Epidemiological studies of cerebral palsy (CP) in sub-Saharan Africa are challenging to conduct leaving us with limited insights into the most basic aspects of CP in Africa including prevalence and risk factors. If saving baby brains is a priority, understanding what injures infant nervous systems, when and how would seem a critical first step in any public health intervention aimed at improving child health. Two recent publications—a rural, population-based study in Uganda1 and a well-designed case-control study in Botswana2 offer important new findings on CP in the African setting.
In rural Uganda, Kakooza-Mwesige et al. conducted a 3-stage sampling and identification procedure aimed enumerating CP cases and assessing the underlying causes of CP in those identified. They identified a prevalence rate of 3.1 per 1.000, exceeding that typically found in high income settings. It is notable that even this figure likely underestimates the burden of CP in rural Uganda given the ample indirect evidence in their data of high early mortality in children with severe CP as more severe forms were much less represented among older pediatric populations. In medically advanced settings such as the US, prematurity is a primary contributor to the burden of CP. In contrast, in Uganda prematurity made only minuscule contributions to the burden of CP likely because survival among preemies is largely predicated upon sophisticated life support and management. In the Ugandan work, at least 25% of CP was a result of early life infections with cerebral malaria being one of most prominent contributors to early brain injury and CP. Neurologic disabilities occur in approximately a third of cerebral malaria survivors and when the infection occurs before 2 years of age the resulting motor impairment would be indicative of CP though the adverse neurological outcomes occur across the full age range of pediatric cerebral malaria survivors 3. As such, malaria eradication efforts, if successful might be expected to lead to lower CP rates from regions of the world that have historically been heavily effected by malaria. As such, the findings in Dr. Kakooza’s study should lead us to ask if there are there neuroprotective measures beyond the delivery of antimalarials that might be added to malaria treatment protocols as well?
Compare the Uganda CP study to the case-control study conducted in urban Botswana. Botswana differs from Uganda in being middle income and relatively malaria free. In Botswana, Dr. Monokwane and colleagues identified maternal HIV infection as a major risk factor for CP even after controlling for prematurity, postnatal infection and delivery complications. The authors suggest that HIV itself may behave as a TORCH-type infection. Consideration of potential neurotoxic effects of antiretroviral agents on neonates exposed via their mother’s HIV treatment regimen also warrants evaluation. Clearly additional study is needed to confirm the finding and further elucidate the underlying mechanisms. Almost a third of pregnant women on Botswana are HIV infected and well-developed, effective HIV treatment programs are in place throughout the country. A population-based study in Botswana quantifying CP prevalence and attributable risks could help place these findings in fuller context.
As with all good research, these two studies raise as many questions as they answer. Clearly even within sub-Saharan Africa, one-size does not fit all in terms of CP risk factors and one might anticipate substantial heterogeneity in prevalence within the region if this could be assessed.
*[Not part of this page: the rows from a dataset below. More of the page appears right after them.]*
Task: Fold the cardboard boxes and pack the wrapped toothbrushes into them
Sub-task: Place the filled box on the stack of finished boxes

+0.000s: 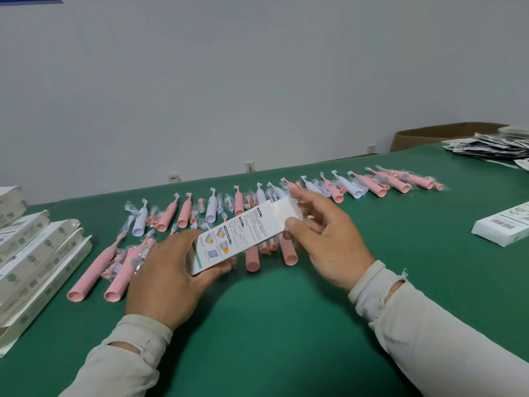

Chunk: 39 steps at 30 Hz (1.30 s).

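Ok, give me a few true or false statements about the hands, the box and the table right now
1. Both hands hold the box. True.
2. The table is red. False: it is green.
3. All the toothbrushes are pink. False: some are white.
4. Stacked boxes lie at the left. True.
5. The right hand rests flat on the table. False: its fingers pinch the box's end flap, while the left hand grips the other end.

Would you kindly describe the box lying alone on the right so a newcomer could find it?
Start at the green table and look to its right edge, below the heap of dark leaflets. There lies a single white box, flat on the cloth. Unlike the stacked boxes on the left, it lies alone, its barcode facing up.
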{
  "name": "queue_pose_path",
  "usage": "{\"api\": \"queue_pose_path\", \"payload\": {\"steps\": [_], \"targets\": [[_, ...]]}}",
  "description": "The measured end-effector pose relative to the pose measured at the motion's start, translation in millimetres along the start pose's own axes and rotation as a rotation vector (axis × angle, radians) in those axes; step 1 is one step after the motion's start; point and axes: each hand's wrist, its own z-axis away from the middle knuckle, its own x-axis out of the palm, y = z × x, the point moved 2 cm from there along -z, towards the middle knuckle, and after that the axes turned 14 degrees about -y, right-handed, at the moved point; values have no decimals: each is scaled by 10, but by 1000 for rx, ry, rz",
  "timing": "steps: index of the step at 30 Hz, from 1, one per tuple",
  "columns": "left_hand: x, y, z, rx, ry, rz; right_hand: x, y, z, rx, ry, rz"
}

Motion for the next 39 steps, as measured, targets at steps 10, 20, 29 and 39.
{"api": "queue_pose_path", "payload": {"steps": [10, 20, 29, 39], "targets": [[-27, 34, 12, -18, 3, -60, 39, 2, -7, -9, 78, -3], [-53, 67, 23, -29, -16, -84, 12, 28, -14, 51, 123, 0], [-70, 150, 49, -68, -36, -110, 94, -49, 38, 8, 68, 112], [233, 327, 88, -3, -245, 503, 144, 73, 28, 197, 357, -113]]}}
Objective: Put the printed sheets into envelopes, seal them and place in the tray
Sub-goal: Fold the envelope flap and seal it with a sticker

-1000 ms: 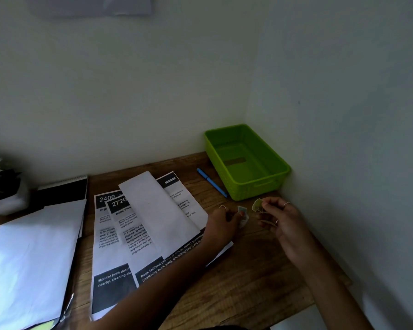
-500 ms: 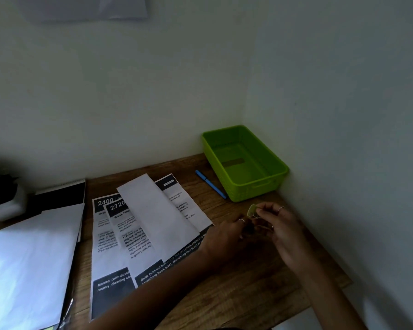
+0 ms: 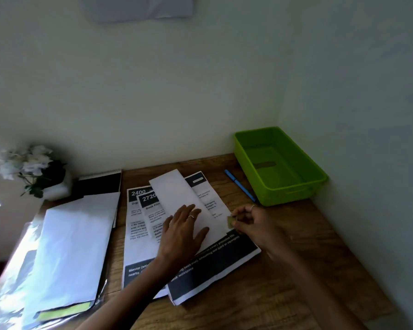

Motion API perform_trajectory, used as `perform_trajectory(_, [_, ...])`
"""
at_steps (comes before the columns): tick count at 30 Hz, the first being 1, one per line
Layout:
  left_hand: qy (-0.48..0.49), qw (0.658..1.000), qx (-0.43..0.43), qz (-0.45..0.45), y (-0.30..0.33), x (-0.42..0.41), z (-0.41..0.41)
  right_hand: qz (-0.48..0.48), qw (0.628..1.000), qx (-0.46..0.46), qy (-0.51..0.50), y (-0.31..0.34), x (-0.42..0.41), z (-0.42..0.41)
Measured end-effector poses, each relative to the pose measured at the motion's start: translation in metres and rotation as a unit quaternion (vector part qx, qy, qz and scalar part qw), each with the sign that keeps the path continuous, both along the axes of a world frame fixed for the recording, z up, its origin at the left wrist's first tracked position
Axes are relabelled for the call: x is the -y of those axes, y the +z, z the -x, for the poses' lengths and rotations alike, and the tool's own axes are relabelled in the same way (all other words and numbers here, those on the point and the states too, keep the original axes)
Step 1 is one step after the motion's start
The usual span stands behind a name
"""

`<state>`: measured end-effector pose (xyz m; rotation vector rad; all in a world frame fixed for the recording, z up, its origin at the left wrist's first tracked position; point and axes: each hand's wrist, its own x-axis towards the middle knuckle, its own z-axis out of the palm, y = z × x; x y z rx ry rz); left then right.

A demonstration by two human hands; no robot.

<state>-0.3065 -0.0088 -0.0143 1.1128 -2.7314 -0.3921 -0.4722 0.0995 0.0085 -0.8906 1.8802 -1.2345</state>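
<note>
Nearest the camera, the wooden counter [image 3: 284, 289] carries a fan of printed sheets [image 3: 138, 236], overlapping one another with their dark footers toward the person. On top of them lies a long white folded piece [image 3: 177, 194], blank side up; whether it is an envelope or a folded sheet cannot be told.

The left hand [image 3: 181, 232] lies flat on that white piece with fingers straight and spread, pressing it down and holding nothing. Just to its right, the right hand [image 3: 250, 222] has its grip closed in a pinch on a small green sticker [image 3: 229, 221], held at the right edge of the papers, apparently ready to go on as a seal.

To the left, a stack of white envelopes [image 3: 74, 244] sits partly in a clear sleeve, a green strip showing at its near end. Behind it lie a dark notebook [image 3: 100, 184] and a pot of white flowers [image 3: 34, 172].

Farther back on the right, a blue pen [image 3: 239, 185] lies just beside the green tray [image 3: 317, 177], which stands in the corner and holds no envelopes.

As a judgement, the task is early: at most one piece is near sealing, nothing is delivered, and several sheets remain to be enclosed.
</note>
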Motion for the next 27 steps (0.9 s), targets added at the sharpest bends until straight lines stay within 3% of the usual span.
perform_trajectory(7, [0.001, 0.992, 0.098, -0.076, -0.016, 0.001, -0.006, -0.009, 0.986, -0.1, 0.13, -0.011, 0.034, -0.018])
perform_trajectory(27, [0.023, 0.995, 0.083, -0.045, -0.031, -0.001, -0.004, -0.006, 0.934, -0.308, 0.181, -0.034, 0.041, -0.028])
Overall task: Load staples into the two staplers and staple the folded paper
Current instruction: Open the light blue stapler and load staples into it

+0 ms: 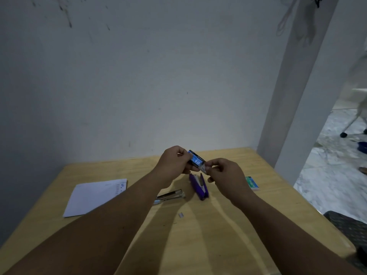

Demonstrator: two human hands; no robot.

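Observation:
My left hand (174, 163) holds a small blue staple box (195, 160) above the table. My right hand (224, 173) pinches the box's lower right end, where a pale inner part sticks out. Just below the hands lies a purple stapler (199, 186), hinged open in a V. To its left a silver metal stapler (169, 196) lies on its side. The folded white paper (93, 196) rests at the table's left. A short loose strip of staples (181, 215) lies nearer to me on the wood.
A green staple box (252, 183) sits right of my right hand. The wooden table (198, 245) stands against a white wall, with a pillar at its back right corner. A dark mesh object (349, 225) is off the right edge.

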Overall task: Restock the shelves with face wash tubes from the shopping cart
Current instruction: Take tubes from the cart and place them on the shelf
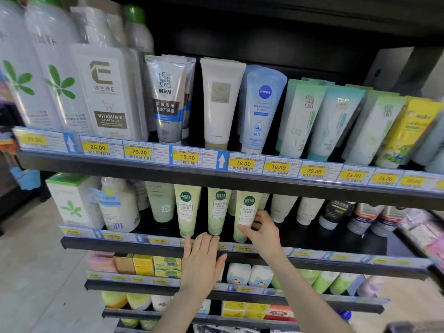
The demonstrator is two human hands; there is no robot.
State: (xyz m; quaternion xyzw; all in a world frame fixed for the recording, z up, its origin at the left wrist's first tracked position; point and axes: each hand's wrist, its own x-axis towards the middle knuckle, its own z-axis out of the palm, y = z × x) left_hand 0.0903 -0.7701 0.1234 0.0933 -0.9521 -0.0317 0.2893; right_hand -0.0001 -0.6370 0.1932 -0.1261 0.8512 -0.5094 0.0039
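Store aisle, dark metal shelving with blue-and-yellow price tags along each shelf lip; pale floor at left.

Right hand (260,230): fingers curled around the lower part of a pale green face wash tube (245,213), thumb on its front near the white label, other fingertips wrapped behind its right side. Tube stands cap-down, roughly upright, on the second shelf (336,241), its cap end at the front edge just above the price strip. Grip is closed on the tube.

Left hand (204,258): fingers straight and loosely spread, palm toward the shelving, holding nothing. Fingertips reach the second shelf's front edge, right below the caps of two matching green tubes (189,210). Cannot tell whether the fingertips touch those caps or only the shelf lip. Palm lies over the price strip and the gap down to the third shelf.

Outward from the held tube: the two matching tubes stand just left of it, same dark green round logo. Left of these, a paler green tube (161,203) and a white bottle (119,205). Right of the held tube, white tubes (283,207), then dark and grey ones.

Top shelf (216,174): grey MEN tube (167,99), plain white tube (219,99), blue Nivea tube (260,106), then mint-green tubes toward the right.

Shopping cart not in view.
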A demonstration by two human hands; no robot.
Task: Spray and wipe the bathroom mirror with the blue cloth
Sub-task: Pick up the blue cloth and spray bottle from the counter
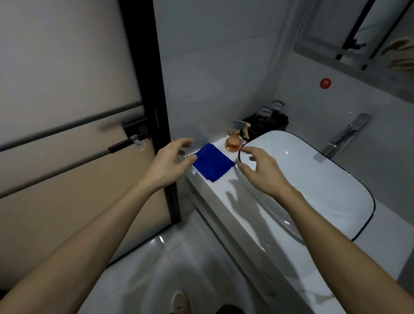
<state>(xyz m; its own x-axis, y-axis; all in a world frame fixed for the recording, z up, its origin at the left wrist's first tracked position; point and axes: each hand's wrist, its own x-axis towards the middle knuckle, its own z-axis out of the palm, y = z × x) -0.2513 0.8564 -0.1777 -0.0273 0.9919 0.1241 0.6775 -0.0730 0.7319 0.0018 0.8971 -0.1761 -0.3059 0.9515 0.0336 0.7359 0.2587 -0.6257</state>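
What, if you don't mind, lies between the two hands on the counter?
In the head view, the folded blue cloth lies on the counter between the left hand and the right hand; neither grips it.

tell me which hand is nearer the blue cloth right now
Left. The left hand has its fingertips at the blue cloth's left edge, though contact is unclear. The right hand hovers over the basin rim, just right of the cloth.

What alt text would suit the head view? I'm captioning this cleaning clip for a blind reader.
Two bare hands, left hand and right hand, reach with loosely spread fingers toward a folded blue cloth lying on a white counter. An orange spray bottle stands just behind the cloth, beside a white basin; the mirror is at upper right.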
- Kakooza-Mwesige, A., et al., Prevalence of cerebral palsy in Uganda: a population-based study. Lancet Glob Health, 2017. 5(12): p. e1275-e1282.
- Monokwane, B., et al., Risk Factors for Cerebral Palsy in Children in Botswana. Pediatr Neurol, 2017. 77: p. 73-77.
- Birbeck, G.L., et al., Blantyre Malaria Project Epilepsy Study (BMPES) of neurological outcomes in retinopathy-positive paediatric cerebral malaria survivors: a prospective cohort study. Lancet Neurol, 2010. 9(12): p. 1173-1181.